Political unrest, violence and air strikes have left Yemen in the midst of a massive humanitarian crisis. The country already suffered a a fuel crisis  which brought the economy on the brink of collapse, deprived millions of people of clean water and caused food shortages in 2014. Rising hunger levels have left many families close to breaking point, and according to the UN, some vulnerable communities are now facing critical levels of malnutrition.

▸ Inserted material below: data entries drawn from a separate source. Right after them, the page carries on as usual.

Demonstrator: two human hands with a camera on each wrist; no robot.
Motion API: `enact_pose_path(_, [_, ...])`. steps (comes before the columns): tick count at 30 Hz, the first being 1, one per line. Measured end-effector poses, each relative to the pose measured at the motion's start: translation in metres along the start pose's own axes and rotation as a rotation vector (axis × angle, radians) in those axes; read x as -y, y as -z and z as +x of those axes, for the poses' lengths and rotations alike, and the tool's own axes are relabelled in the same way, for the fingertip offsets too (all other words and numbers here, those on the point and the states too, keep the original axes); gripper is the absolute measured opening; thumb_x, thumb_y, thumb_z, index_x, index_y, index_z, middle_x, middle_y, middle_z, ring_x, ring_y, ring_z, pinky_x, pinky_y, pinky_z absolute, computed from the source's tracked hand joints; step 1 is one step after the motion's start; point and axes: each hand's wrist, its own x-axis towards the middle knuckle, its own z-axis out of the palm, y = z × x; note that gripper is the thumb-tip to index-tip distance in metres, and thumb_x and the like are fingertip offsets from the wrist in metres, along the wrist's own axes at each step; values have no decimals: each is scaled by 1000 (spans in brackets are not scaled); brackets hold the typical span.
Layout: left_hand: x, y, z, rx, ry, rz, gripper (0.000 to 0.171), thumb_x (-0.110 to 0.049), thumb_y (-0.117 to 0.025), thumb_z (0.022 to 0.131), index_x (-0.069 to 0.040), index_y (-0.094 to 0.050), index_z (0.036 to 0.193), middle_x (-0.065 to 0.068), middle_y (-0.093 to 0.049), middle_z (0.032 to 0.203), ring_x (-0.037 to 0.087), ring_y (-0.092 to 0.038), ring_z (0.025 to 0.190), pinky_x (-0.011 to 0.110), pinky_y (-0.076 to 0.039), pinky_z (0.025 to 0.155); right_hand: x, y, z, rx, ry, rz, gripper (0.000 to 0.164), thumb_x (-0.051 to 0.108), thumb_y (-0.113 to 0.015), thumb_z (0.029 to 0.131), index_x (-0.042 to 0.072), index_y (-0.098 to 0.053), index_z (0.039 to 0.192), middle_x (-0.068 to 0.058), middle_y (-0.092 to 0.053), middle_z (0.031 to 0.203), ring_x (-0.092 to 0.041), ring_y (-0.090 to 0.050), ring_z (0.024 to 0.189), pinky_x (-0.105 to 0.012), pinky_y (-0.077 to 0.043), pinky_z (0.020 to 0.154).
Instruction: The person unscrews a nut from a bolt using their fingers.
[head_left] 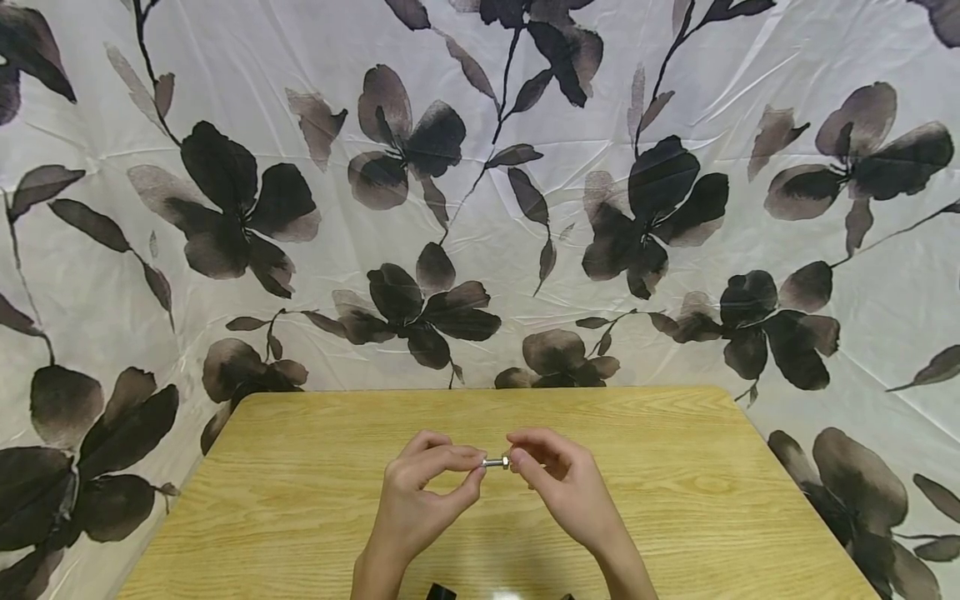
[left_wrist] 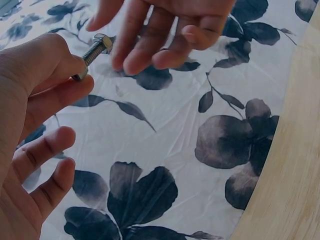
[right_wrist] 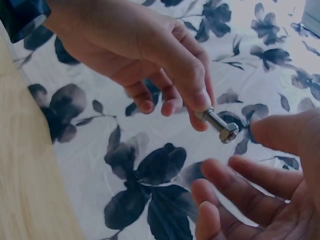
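My left hand (head_left: 427,492) pinches a small silver hex bolt (head_left: 495,462) between thumb and forefinger above the table. Its threaded shank (left_wrist: 94,53) points away from the fingers, with the hex head at the free end. A wider metal piece, like a nut (left_wrist: 81,76), shows right at the left fingertips, partly hidden by them. Close beside the bolt head is my right hand (head_left: 562,483), thumb and fingers spread apart. In the right wrist view, the bolt head (right_wrist: 229,133) sits in front of the gap between the right thumb and fingers, apart from both.
A light wooden table (head_left: 675,508) lies below both hands. White cloth with dark flowers (head_left: 540,250) hangs behind it and at the sides. At the bottom edge of the head view a small black object (head_left: 441,592) shows partly. A dark device (right_wrist: 22,20) is on the left wrist.
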Motion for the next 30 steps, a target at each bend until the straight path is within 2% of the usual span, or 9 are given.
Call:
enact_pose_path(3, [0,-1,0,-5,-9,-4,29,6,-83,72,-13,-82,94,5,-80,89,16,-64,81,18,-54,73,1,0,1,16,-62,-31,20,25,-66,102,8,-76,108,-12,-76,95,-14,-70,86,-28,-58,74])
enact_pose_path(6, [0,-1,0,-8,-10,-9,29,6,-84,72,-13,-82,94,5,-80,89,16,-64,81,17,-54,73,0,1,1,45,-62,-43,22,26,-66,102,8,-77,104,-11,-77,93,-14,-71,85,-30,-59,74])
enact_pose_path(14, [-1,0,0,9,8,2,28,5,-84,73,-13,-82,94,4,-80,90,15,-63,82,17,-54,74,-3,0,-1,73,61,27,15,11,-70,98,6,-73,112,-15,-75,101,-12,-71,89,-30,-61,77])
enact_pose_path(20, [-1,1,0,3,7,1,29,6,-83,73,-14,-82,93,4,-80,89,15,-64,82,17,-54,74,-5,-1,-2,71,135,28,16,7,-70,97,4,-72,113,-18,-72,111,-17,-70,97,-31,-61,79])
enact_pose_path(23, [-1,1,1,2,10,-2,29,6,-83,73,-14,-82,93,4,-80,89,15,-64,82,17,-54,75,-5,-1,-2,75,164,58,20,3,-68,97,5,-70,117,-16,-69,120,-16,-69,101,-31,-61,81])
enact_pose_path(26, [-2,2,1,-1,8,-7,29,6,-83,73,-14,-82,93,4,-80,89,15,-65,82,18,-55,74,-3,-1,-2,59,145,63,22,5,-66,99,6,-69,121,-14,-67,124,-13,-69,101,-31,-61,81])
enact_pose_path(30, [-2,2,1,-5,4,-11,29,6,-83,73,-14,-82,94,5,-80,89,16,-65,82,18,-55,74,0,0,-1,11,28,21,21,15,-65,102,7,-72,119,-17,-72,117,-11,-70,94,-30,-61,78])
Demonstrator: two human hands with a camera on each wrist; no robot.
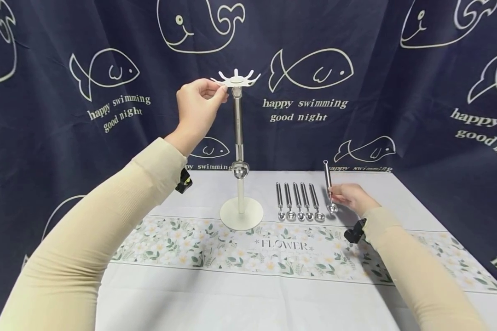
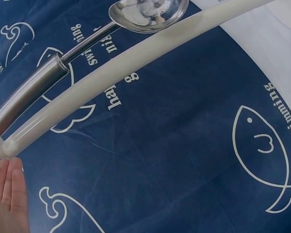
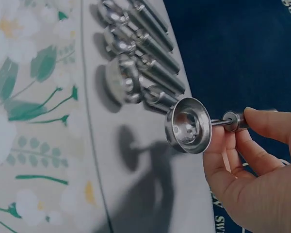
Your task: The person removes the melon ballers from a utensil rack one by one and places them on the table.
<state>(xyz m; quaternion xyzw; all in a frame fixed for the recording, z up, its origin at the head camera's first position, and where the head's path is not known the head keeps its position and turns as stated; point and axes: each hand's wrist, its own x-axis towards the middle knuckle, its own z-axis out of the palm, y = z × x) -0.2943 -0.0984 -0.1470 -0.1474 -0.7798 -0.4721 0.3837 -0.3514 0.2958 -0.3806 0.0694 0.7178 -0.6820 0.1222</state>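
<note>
My left hand [image 1: 202,103] pinches one hook arm at the top of a white utensil stand [image 1: 240,214]. From the stand hangs a steel ladle [image 1: 238,124], its shiny bowl low beside the post; the left wrist view shows that ladle's bowl [image 2: 148,13] up close, with my fingers [image 2: 9,187] at the stand's top end. On the right, my right hand [image 1: 352,196] grips another small ladle [image 1: 327,174] by its handle near the neck. Its round bowl [image 3: 189,125] is held above the table in the right wrist view.
Several similar steel utensils [image 1: 297,201] lie in a row between the stand and my right hand, handles pointing away. The white tablecloth [image 1: 248,299] has a floral band [image 1: 170,248]. A dark blue curtain [image 1: 248,59] hangs behind the table.
</note>
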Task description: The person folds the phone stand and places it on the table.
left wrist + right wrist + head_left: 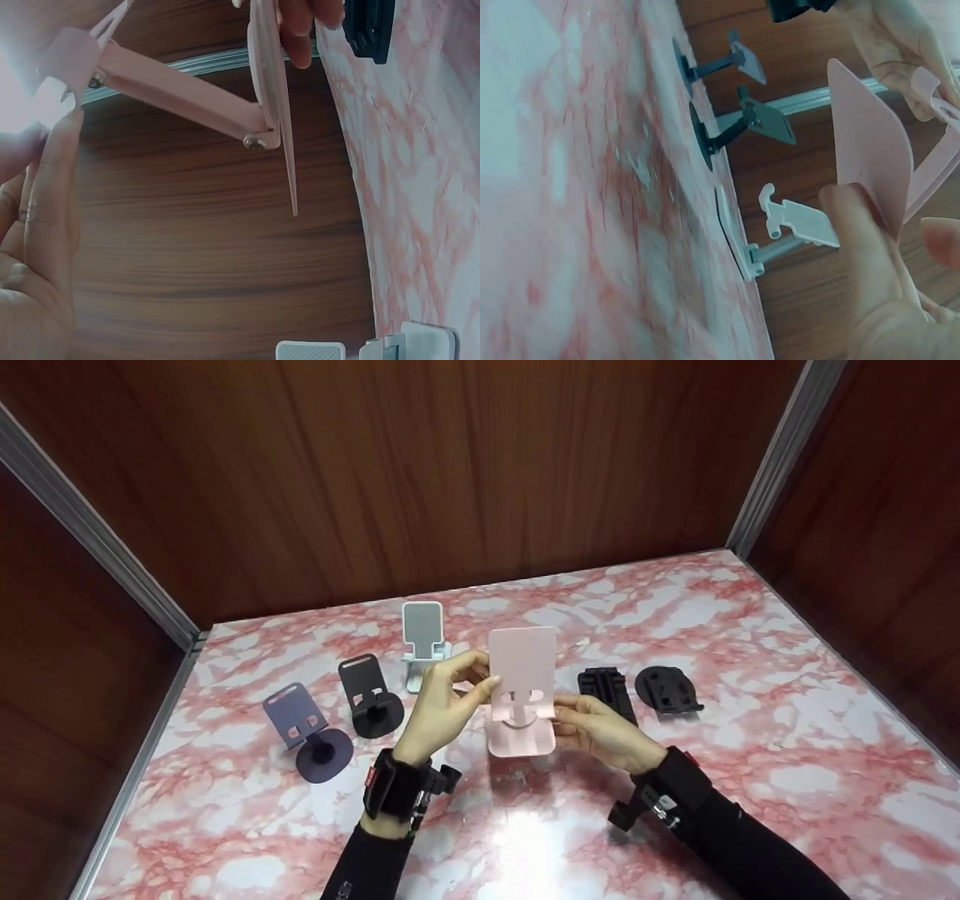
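Broadly, brown wood-grain panels (420, 472) wall in a table (262, 840) with a glossy, red-and-white marbled top. Raised above it is a smooth pink stand (523, 658) — flat cut-out plate, rounded base, bar-like arm. The left hand (442, 709) pinches the plate's edge; the right hand (604, 731) grips the base. Leftward, a purple stand (295, 711) and a dark stand (360, 679) rise from round discs; a white stand (423, 622) behind is partly blocked by the left hand. Rightward lie a ridged black stand (606, 686) and a rounded black holder (667, 690) — smallest, a metal screw (256, 142) joins the pink arm.
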A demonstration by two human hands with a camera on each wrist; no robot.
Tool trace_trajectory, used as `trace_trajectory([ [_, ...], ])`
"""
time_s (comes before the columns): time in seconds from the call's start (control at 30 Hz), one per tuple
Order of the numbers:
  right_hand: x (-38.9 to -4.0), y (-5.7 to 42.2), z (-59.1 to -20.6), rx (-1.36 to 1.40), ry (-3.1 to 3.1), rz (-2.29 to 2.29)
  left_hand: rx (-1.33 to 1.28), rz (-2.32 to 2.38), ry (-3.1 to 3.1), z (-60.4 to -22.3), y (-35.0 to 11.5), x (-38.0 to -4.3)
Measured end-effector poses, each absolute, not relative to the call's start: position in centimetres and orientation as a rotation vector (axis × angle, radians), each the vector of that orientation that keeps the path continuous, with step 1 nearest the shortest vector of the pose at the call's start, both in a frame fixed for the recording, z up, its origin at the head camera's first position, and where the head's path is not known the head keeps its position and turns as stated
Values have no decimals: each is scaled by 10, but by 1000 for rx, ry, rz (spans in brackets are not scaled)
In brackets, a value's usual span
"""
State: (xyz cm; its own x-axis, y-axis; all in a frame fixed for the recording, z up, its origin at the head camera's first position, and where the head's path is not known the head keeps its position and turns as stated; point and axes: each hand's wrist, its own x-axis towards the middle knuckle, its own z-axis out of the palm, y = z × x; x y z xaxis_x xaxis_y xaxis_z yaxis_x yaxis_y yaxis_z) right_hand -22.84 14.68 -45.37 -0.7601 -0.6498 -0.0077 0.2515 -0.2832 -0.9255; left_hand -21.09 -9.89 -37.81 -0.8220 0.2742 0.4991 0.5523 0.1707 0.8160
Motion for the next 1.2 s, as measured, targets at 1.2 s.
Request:
trace_trajectory([
  [1.2, -226, 149, -451, -439, 1495, -2142, -670, -1665, -2121, -389, -84, -207],
])
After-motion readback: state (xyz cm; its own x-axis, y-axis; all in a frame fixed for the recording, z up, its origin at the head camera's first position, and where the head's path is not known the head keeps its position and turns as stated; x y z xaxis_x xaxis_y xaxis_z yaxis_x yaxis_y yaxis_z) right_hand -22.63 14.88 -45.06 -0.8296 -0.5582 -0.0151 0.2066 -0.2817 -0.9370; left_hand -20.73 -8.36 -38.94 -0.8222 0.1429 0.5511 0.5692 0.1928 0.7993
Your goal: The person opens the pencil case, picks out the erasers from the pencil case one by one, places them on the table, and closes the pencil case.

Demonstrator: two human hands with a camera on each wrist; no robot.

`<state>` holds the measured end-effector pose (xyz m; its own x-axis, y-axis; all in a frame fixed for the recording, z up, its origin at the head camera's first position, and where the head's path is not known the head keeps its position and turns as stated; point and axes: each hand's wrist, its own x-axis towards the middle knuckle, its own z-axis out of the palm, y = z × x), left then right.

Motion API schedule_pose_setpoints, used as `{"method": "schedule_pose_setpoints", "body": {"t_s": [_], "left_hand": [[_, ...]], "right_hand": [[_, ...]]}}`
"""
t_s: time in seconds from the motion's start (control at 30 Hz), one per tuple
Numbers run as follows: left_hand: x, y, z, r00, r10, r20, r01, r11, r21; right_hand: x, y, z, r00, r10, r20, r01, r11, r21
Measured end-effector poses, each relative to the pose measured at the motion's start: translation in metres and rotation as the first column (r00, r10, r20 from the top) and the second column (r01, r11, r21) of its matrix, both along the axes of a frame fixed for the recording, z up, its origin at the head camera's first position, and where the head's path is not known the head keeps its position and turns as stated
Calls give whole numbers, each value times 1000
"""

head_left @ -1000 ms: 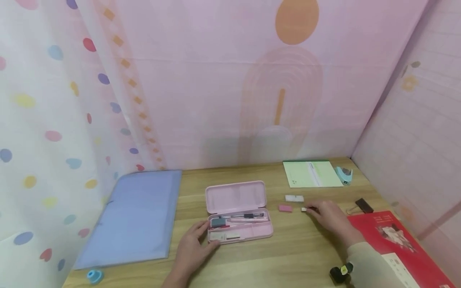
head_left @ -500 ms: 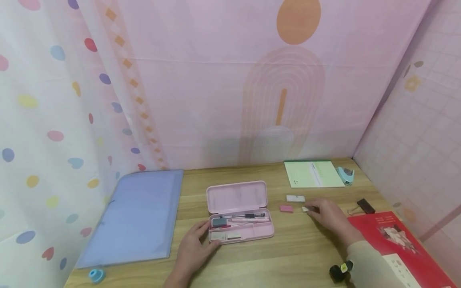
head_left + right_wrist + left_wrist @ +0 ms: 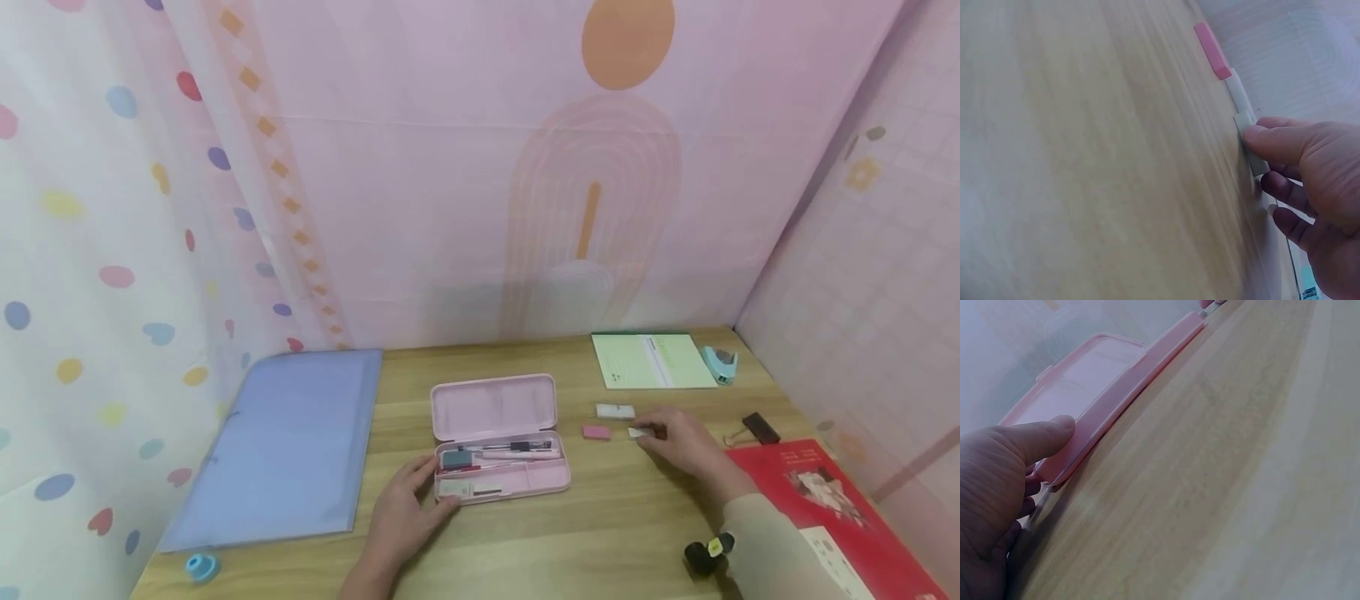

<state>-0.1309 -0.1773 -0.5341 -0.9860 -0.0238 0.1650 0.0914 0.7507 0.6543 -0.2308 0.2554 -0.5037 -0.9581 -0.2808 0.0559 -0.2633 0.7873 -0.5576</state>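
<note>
Blue and flat, a folder (image 3: pixel 281 454) is lying at left. The left hand (image 3: pixel 401 512) is holding the open pink pencil case (image 3: pixel 495 408) by its left end, thumb on the front, fingers curled at the side. Right of the case, a pink block (image 3: pixel 597 432) and a white block (image 3: pixel 615 412) are resting near a small pale block (image 3: pixel 1255 161), which the right hand (image 3: pixel 681 446) is pinching between thumb and fingers.

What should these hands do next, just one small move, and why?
Perhaps the right hand should lift the small pale block toward the pink case: it has the block pinched at the tabletop, while the left hand holds the case, which stands open, by its near left corner.
</note>
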Motion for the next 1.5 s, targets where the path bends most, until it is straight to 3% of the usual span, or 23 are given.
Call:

  • Yemen is the poorest country in the Middle East, with one of the highest maternal mortality rates in the world. 
  • Over 60 percent of the population - 16 million people - were already in need of some form of aid before the air strikes started. Since the conflict escalated – March 2015 - , this number has risen  by a third to more than 21 million people.
  • According to the UN, 14.4  million Yemenis, half of the population, do not have enough food to eat. 60 percent of young children have stunted growth.
  • At least 19 million Yemenis do not have access to a clean water supply and sanitation – almost two-thirds of the population.
  • The UN estimates that more than 2.3 million people are internally displaced.

Oxfam in Yemen

Oxfam has been working in Yemen for more than 30 years, co-operating with government authorities, as well as the civil society organizations, to improve the health care and livelihoods of thousands of people living in poverty.

Emergency response

Deadly clashes and air strikes have put increasing pressure on the local infrastructure and left many more vulnerable people at a higher risk. Hundreds of people have been killed or injured . According to UN, more than 2.3 million people have fled their homes. Many of them are struggling to find food and water. 
Before the air strikes started, we were already providing vital water, sanitation and hygiene services to people displaced by conflict in northern and southern Yemen and were helping hundreds of families to rebuild their livelihoods. 
We are now stepping up our emergency response to help more people to buy basic supplies, thanks to cash transfers, and get access to clean water and sanitation services.

Women's health

Working with partners we deliver a range of initiatives to help improve women’s health – including training midwives and female health workers, and organizing mobile health teams (‘health caravans’) to reach rural families.

Gender justice

At the heart of our work, we advocate greater justice for women. This includes raising awareness at all levels – from campaigning against early marriage, to increasing women’s economic empowerment and working to secure legal protection.